Work required. For each line of the material, check for the string "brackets"; then state how many lines had it, giving only the number.

Recorded information.
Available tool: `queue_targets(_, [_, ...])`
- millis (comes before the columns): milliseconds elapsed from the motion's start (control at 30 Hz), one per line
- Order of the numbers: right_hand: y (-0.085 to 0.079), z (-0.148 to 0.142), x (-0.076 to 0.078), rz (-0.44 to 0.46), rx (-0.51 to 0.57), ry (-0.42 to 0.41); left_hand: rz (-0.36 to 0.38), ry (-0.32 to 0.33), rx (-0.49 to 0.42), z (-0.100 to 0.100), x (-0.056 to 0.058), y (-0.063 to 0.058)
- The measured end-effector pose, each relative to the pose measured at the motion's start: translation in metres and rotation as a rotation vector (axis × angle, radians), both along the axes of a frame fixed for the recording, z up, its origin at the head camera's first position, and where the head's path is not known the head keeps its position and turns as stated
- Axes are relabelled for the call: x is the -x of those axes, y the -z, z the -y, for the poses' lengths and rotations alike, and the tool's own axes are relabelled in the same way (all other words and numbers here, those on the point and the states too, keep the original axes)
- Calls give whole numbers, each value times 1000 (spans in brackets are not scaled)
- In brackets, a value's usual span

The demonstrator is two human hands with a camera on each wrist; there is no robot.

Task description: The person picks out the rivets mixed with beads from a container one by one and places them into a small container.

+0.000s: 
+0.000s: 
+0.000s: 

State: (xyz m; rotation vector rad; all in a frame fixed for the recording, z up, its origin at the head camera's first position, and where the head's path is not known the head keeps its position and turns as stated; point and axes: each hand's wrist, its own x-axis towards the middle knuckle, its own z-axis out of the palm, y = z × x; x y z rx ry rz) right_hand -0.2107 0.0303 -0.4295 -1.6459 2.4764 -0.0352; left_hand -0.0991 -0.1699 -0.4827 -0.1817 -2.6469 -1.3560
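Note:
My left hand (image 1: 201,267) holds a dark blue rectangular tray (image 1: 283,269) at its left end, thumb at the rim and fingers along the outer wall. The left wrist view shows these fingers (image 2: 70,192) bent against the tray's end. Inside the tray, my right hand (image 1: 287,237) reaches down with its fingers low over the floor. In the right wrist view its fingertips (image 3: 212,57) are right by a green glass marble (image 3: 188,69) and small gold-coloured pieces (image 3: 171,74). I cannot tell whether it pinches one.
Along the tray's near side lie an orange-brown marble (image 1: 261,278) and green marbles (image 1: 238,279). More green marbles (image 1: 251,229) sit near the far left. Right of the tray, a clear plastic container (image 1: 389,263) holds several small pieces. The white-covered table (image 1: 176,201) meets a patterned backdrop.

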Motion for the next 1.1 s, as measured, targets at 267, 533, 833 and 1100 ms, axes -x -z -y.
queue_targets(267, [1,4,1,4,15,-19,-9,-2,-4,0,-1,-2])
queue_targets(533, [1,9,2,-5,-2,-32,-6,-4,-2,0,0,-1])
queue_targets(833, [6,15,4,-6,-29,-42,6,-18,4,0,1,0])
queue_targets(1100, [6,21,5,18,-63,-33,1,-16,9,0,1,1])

Solution for this task. 2